Patient Stratification and Prognosis
Patient stratification and prognosis are being improved through the use of biomarkers and AI tools.
- Biomarkers: Measurable indicators of biological status that aid in early diagnosis, risk stratification and patient management.
- Procalcitonin (PCT): Used to guide antibiotic discontinuation and improve survival.
Personalized Medicine
Personalized medicine is emerging as a key strategy for the treatment of sepsis, tailoring therapies to individual patient characteristics.
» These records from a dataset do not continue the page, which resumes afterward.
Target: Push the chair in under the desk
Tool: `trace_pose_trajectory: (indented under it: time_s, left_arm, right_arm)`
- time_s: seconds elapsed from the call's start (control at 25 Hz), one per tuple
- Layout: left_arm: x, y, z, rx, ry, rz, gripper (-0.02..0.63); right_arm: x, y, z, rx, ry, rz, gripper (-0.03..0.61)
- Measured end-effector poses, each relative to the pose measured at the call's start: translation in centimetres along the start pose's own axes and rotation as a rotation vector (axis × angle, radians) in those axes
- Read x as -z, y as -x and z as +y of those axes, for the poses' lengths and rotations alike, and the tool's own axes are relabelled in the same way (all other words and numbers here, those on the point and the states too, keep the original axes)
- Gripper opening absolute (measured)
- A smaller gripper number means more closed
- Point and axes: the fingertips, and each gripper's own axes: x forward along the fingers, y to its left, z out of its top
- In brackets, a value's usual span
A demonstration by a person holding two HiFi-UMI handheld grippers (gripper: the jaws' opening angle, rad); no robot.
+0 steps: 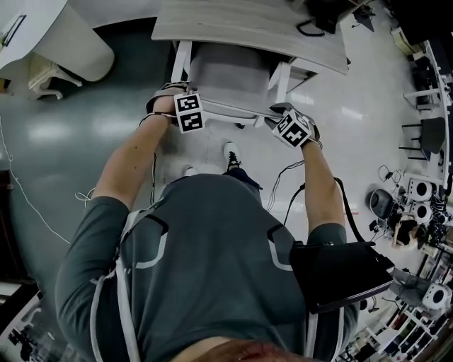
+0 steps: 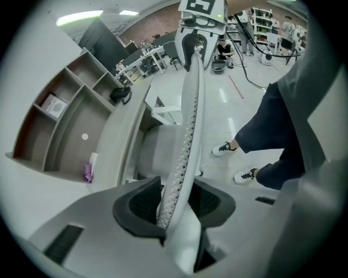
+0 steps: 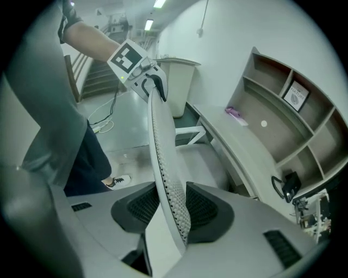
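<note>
A white mesh-backed chair (image 1: 230, 74) stands with its seat partly under the pale wooden desk (image 1: 248, 28). My left gripper (image 1: 182, 100) is shut on the left end of the backrest's top edge (image 1: 233, 109), and my right gripper (image 1: 287, 119) is shut on its right end. In the left gripper view the perforated backrest (image 2: 187, 125) runs up from between the dark pads of the left gripper (image 2: 175, 203) to the right gripper (image 2: 201, 13). The right gripper view shows the same backrest (image 3: 163, 157) clamped by the right gripper (image 3: 166, 209), with the left gripper (image 3: 142, 73) at its far end.
The person's white shoes (image 1: 231, 152) stand just behind the chair. The desk carries open shelf cubbies (image 2: 60, 108) and a black object (image 2: 120, 95). A rounded white bin (image 1: 71, 42) stands to the left, and stools and equipment (image 1: 417, 191) crowd the right. Cables (image 1: 42, 212) trail on the floor.
</note>
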Motion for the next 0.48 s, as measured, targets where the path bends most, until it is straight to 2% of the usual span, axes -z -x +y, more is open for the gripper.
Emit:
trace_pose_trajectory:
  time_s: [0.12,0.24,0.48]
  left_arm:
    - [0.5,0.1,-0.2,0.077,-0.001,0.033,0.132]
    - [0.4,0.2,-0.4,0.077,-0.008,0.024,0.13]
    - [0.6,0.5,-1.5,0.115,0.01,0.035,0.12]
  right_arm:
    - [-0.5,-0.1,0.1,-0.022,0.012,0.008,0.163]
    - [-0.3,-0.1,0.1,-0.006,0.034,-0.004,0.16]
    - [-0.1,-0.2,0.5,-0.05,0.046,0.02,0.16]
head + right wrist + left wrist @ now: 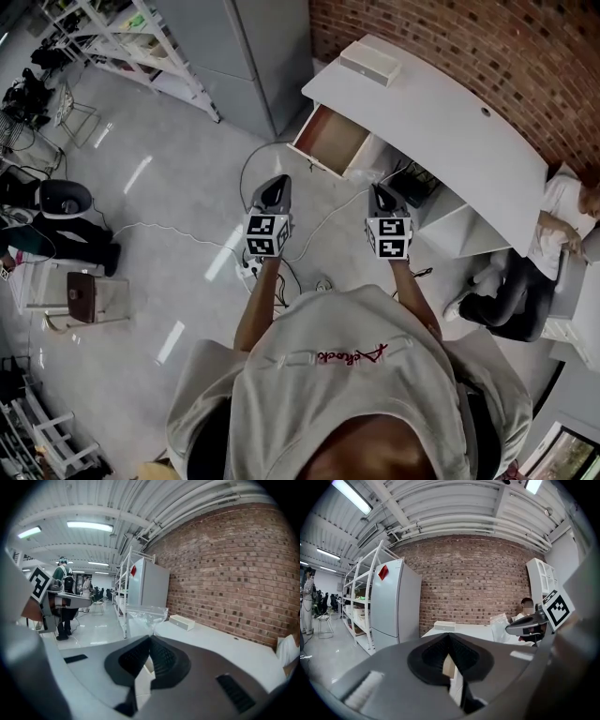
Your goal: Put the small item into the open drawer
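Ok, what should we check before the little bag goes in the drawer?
1. Drawer open: ok, it is pulled out from the desk.
2. Room inside the drawer: ok, it looks bare.
3. Right gripper holding the clear bag: ok, its jaws are closed on the bag's lower edge.
4. Left gripper free: ok, jaws together, nothing between them.
5. Bag over the drawer: not ok, both grippers are short of it.
6. What is in the bag: cannot tell.
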`<state>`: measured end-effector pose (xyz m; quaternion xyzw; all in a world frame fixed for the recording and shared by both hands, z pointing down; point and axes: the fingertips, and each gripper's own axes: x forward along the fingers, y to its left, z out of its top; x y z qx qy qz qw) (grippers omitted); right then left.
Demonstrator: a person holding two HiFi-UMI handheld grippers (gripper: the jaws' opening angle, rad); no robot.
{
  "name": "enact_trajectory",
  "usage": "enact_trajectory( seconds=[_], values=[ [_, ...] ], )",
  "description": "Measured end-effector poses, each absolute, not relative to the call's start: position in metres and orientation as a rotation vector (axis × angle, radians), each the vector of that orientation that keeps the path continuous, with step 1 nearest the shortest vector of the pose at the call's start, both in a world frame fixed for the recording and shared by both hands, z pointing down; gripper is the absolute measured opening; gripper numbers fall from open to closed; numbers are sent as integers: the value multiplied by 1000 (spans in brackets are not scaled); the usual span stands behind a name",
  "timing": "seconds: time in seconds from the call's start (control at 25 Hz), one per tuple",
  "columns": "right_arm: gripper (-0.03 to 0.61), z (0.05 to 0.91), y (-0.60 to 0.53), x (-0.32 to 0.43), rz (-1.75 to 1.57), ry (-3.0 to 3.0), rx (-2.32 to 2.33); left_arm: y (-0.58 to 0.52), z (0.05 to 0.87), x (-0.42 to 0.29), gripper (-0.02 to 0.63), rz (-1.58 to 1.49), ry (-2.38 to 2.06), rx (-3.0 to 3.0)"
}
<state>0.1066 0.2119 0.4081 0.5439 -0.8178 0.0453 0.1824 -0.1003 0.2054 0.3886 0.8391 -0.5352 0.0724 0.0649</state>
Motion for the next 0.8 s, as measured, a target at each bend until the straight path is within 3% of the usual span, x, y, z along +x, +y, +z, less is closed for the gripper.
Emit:
enact_trajectory(
  seconds=[0.8],
  values=[
    [12, 440, 140, 93, 190, -2243, 1551, 124, 418, -108, 9, 249, -1525, 2534]
  ],
)
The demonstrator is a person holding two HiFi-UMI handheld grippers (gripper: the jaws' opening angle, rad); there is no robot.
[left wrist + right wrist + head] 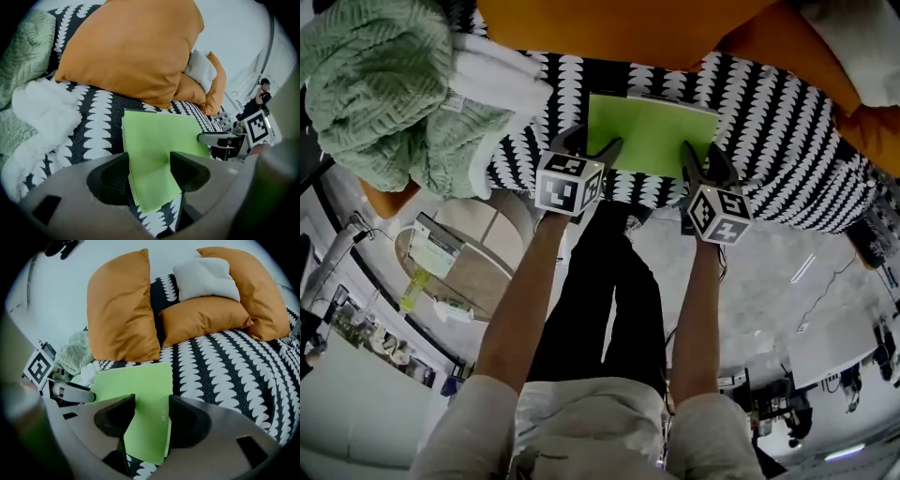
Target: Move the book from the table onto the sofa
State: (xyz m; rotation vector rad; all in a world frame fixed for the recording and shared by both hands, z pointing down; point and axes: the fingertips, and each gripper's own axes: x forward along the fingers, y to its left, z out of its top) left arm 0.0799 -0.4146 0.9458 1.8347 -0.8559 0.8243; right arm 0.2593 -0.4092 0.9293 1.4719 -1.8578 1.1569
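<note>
A thin bright-green book [652, 131] lies flat on the sofa's black-and-white patterned cover [769, 122], near the seat's front edge. My left gripper [591, 145] is at the book's near left corner and my right gripper [703, 155] at its near right corner. In the left gripper view the book [154, 140] shows in the wide gap of the left gripper [149, 164], which is open. In the right gripper view the book [140, 385] likewise lies between and under the spread jaws of the open right gripper [151, 406]. The book's near edge slightly overhangs the seat.
Orange pillows [122, 305] and a white pillow [206, 277] lean at the sofa's back behind the book. A green knitted blanket [375, 84] and a white fluffy throw [502, 80] lie left of it. A low round table [478, 267] with small items stands at my left.
</note>
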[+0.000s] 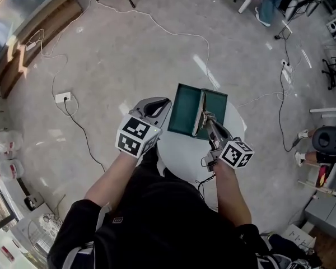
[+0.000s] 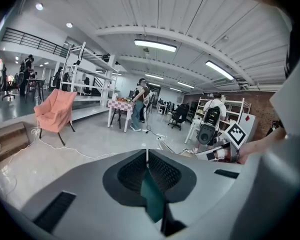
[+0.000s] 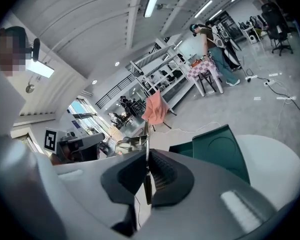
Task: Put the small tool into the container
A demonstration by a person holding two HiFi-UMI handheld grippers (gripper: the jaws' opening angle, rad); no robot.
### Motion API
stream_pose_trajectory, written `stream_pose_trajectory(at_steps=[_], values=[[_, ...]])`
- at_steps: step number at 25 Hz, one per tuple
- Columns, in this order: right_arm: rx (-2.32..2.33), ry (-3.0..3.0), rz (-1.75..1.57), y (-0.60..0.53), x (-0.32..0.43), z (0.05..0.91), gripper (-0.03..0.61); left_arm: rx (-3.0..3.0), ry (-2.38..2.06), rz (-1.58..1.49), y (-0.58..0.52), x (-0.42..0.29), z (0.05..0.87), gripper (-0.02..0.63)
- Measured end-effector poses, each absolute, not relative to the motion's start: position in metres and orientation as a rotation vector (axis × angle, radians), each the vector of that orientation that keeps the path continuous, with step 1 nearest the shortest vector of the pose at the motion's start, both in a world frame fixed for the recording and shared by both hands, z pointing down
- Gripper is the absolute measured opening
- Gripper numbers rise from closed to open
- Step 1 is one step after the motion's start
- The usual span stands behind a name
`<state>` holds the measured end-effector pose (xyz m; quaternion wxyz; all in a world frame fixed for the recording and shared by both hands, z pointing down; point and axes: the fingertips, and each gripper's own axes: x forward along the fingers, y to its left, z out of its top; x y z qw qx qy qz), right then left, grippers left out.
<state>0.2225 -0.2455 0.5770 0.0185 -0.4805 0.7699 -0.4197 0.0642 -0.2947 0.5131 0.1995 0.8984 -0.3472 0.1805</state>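
Green container point(image 1: 185, 114) lies open on the round white worktop point(image 1: 182, 157); a socket point(image 1: 63, 97) sits on the floor well apart. Right gripper point(image 1: 207, 119) is clamped on the thin metal tool point(image 1: 201, 102) over the container's middle. Left gripper point(image 1: 166, 103) is closed, just beside its left edge.

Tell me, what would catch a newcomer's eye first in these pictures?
Two hand-held grippers with black-and-white marker cubes stand out at the centre of the head view. The right gripper pinches a thin metal tool over a dark green container on a round white table. The left gripper, jaws together, hovers by the container's left edge.
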Motion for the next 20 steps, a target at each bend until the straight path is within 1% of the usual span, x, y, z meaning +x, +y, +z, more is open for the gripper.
stream_pose_trajectory(at_steps=[6,10,20], values=[[-1.551,2.427,-1.445,-0.265,0.208,0.636,0.012,2.479,-0.952,0.503,-0.299,0.052,0.54,0.018],[-1.635,2.4,-1.567,-0.274,0.213,0.676,0.012,2.441,-0.934,0.483,-0.299,0.046,0.556,0.018],[-1.766,2.454,-1.766,-0.3,0.192,0.744,0.014,2.404,-0.969,0.495,-0.304,0.006,0.562,0.018]])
- Sepsis immunotypes: Identification of immunotypes based on states of inflammation and immune resistance.
- Immunomodulatory Therapies: Use of drugs such as anakinra and interferon gamma to treat different immune states in sepsis.
7. Long-term consequences
- Post-sepsis sequelae: 50% of survivors suffer chronic fatigue, PTSD, cognitive impairment and increased risk of rehospitalization.
- Economic impact: High rehabilitation costs and loss of productivity.
8. Conclusions
Sepsis is a preventable and treatable global emergency, but it requires:
- Early detection with biomarkers and rapid technologies.
- Rational use of antibiotics guided by PCT/PCR.
- Personalized immunotherapies to modulate immune dysfunction.
- Investment in vaccines and combating AMR.
- Focus on low-income countries, where the burden is disproportionate.